In the data below, one line contains "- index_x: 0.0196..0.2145" and a later one contains "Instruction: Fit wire". Print both, with every line between them, exactly and alone.
::::::::
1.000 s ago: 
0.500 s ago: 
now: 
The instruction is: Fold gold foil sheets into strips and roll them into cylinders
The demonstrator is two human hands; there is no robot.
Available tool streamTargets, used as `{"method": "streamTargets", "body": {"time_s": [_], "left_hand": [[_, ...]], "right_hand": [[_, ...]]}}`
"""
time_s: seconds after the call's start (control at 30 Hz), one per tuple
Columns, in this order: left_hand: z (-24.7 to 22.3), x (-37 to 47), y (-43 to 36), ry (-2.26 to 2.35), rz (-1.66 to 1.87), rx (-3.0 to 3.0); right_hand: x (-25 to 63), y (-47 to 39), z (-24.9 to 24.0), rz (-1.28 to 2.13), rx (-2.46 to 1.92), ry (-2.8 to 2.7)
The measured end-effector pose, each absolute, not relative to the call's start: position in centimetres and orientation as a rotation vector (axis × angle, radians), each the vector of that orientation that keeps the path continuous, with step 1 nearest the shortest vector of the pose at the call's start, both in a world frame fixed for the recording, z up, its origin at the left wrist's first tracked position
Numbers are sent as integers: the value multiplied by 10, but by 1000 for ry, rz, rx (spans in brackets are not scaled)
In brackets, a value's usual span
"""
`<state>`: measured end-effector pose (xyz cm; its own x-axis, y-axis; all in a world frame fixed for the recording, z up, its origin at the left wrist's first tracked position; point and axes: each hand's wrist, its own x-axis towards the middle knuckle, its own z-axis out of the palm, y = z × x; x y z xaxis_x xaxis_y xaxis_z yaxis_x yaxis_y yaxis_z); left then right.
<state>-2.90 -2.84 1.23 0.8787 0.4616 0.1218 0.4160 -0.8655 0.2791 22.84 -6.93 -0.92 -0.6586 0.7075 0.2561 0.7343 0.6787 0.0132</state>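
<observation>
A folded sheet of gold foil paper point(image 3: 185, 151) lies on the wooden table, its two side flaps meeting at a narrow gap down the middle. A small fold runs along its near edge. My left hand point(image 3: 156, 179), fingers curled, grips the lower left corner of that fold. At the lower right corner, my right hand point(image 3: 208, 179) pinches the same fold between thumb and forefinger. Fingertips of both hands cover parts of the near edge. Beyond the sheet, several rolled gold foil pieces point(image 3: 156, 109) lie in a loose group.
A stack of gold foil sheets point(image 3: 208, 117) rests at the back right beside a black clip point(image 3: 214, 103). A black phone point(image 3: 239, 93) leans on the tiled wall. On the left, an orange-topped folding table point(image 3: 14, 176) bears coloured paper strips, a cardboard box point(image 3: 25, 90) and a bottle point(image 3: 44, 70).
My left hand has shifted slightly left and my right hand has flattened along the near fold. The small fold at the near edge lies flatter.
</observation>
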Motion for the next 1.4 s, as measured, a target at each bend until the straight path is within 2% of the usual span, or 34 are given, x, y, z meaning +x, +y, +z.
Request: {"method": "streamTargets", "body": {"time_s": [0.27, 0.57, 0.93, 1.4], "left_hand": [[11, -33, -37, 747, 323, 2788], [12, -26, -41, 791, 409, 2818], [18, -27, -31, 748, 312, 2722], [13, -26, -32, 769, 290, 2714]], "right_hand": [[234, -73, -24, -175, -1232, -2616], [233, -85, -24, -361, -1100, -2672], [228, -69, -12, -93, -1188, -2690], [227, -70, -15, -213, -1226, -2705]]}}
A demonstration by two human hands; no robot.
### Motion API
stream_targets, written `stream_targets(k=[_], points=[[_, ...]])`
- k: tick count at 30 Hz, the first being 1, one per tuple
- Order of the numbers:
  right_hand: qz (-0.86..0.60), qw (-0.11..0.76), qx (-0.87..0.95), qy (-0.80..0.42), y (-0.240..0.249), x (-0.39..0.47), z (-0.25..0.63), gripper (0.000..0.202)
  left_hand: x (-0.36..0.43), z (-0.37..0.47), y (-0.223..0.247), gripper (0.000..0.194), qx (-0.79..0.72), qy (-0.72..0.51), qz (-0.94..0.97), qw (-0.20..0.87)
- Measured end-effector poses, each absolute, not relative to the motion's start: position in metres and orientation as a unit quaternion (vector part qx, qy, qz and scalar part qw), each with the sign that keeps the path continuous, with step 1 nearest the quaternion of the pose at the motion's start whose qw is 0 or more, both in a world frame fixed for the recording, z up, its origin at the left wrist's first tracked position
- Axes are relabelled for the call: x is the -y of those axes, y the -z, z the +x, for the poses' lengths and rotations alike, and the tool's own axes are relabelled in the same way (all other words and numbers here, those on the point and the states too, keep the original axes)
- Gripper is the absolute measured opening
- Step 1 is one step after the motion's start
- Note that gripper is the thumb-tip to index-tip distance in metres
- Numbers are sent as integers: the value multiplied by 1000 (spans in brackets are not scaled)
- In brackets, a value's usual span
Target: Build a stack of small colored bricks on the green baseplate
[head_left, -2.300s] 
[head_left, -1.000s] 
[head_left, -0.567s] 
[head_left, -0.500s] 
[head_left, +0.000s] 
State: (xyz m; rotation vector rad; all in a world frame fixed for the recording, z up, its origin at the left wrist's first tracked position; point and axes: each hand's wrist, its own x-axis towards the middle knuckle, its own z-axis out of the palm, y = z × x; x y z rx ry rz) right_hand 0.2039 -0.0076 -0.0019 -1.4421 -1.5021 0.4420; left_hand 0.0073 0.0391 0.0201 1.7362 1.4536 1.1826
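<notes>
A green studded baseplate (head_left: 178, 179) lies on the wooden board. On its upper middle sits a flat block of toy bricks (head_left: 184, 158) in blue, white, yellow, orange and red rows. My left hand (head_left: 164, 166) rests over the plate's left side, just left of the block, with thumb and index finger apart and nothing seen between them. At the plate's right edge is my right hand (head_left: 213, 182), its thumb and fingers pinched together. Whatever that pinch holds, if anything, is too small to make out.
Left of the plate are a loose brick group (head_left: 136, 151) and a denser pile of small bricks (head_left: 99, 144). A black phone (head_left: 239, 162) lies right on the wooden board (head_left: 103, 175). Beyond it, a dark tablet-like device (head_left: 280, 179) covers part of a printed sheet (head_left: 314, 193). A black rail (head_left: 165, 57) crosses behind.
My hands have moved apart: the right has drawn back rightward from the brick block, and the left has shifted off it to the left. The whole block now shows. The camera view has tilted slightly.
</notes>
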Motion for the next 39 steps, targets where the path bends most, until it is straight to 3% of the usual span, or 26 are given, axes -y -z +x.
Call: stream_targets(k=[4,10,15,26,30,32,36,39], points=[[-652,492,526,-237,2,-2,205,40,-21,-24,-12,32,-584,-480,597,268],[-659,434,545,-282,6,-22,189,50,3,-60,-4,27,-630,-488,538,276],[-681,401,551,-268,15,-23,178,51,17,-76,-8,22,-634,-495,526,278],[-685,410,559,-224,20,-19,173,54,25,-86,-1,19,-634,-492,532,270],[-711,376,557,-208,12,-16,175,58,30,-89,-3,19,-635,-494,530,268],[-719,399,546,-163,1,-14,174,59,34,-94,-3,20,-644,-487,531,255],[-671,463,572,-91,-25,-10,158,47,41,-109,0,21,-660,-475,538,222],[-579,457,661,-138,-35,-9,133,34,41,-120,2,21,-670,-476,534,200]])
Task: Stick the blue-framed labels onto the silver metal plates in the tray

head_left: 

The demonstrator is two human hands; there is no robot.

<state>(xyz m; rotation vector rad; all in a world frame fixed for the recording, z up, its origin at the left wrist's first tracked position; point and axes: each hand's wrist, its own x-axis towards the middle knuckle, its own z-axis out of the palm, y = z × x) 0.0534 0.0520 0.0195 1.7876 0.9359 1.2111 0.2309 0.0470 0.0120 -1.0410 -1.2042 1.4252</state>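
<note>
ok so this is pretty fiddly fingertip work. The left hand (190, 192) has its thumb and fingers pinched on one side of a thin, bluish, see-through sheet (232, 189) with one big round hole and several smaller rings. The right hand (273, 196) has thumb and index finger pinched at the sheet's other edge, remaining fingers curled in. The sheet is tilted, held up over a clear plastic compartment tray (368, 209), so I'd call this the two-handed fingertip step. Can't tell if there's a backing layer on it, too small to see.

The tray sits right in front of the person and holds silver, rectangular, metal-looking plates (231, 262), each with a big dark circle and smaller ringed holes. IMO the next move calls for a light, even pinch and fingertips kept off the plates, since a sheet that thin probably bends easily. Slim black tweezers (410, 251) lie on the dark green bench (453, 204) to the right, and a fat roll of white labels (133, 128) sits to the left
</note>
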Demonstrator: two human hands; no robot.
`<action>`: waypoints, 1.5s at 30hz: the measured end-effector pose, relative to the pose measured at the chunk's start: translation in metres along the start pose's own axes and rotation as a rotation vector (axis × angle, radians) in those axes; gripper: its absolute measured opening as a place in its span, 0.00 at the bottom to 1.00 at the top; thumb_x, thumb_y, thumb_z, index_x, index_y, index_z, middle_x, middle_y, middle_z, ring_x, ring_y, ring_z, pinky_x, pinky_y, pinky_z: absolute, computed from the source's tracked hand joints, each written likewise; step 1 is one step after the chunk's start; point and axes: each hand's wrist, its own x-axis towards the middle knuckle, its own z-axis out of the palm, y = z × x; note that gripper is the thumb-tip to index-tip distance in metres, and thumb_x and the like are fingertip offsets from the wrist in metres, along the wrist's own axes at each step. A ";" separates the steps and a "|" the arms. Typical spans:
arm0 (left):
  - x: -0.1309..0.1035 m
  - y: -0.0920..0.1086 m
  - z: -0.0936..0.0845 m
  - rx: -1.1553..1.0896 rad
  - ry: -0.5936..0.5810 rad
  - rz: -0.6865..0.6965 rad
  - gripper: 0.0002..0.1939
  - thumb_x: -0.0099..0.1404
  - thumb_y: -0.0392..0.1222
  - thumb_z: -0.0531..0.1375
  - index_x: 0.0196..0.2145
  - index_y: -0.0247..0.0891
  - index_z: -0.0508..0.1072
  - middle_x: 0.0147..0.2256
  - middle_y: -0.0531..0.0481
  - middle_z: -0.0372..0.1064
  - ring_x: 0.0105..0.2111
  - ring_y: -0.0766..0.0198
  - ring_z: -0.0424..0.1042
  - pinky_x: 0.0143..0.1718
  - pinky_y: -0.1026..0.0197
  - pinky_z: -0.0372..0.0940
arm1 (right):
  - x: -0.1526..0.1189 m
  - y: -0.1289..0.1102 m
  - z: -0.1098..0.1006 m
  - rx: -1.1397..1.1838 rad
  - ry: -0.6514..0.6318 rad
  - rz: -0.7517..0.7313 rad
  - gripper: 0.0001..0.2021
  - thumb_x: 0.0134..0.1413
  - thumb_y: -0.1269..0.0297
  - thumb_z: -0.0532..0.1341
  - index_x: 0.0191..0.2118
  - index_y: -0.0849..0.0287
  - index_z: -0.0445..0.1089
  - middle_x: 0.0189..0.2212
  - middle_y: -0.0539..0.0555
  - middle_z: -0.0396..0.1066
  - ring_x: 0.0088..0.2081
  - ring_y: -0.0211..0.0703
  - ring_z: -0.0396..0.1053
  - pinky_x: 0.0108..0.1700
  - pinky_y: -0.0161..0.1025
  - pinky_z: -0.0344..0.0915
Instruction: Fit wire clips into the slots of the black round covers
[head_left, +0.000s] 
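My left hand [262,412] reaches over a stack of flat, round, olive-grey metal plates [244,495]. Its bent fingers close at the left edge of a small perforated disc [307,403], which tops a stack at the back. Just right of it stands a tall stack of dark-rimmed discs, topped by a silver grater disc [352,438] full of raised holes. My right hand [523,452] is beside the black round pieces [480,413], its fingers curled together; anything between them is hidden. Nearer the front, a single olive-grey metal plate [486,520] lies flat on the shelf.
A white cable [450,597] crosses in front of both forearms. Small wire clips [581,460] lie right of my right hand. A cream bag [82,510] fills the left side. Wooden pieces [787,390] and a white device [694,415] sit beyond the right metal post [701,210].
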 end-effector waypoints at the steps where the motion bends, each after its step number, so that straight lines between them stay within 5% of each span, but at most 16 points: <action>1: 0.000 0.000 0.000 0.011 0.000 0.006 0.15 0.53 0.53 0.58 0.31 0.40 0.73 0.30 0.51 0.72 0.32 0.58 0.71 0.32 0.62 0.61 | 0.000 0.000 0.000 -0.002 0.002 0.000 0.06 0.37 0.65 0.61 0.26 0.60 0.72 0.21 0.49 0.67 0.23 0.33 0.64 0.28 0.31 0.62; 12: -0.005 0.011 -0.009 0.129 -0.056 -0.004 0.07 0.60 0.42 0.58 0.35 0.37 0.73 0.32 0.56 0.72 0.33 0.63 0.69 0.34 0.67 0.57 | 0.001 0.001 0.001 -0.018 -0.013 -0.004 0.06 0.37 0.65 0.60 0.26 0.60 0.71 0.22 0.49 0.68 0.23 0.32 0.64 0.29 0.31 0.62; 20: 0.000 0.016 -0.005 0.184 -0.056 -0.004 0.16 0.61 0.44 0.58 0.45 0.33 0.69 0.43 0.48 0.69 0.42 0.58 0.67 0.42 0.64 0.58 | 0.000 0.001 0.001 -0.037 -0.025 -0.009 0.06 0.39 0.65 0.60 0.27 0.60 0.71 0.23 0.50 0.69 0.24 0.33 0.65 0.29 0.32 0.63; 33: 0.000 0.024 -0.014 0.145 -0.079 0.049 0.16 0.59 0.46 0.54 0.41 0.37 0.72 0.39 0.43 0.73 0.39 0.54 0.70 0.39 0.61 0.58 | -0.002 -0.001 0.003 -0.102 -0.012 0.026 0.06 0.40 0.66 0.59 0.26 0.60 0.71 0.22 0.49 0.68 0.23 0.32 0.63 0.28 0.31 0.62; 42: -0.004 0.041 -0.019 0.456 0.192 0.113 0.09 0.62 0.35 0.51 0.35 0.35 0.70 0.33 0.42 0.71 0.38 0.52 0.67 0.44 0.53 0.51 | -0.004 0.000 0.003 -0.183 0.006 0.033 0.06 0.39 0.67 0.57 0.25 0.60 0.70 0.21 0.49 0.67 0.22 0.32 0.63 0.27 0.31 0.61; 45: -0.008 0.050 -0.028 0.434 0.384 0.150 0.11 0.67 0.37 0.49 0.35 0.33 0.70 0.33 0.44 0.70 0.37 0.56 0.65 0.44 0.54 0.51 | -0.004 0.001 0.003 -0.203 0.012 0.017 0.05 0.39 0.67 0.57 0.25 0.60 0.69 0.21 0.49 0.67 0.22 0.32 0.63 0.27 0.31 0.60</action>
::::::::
» Problem solution
  - index_x: 0.0196..0.2145
  - index_y: -0.0247..0.0891
  - index_z: -0.0508..0.1072
  - middle_x: 0.0147..0.2256
  - middle_y: -0.0531..0.0481
  - middle_z: -0.0372..0.1064
  - ring_x: 0.0105..0.2111
  - ring_y: -0.0766..0.0198
  - ring_z: -0.0424..0.1042
  - pinky_x: 0.0143..0.1718
  - pinky_y: -0.1026..0.0197
  - pinky_z: -0.0372..0.0940
arm1 (right):
  - x: -0.1526..0.1189 m
  - y: -0.1289..0.1102 m
  - z: -0.1098..0.1006 m
  - rx: -1.1397..1.1838 rad
  - ry: -0.6514..0.6318 rad
  - rz: -0.7517..0.7313 rad
  - gripper: 0.0001..0.2021
  - thumb_x: 0.0134..0.1413
  - thumb_y: -0.1269..0.0297
  - thumb_z: -0.0532..0.1341
  - index_x: 0.0191..0.2118
  - index_y: -0.0849..0.0287
  - index_z: -0.0445..0.1089
  - middle_x: 0.0189..0.2212
  - middle_y: -0.0539..0.0555
  - middle_z: -0.0396..0.1066
  - ring_x: 0.0088..0.2081
  - ring_y: -0.0211..0.0703
  - ring_z: -0.0396..0.1053
  - pinky_x: 0.0108..0.1700
  - pinky_y: -0.0161..0.1025
  - pinky_z: -0.0344..0.0915
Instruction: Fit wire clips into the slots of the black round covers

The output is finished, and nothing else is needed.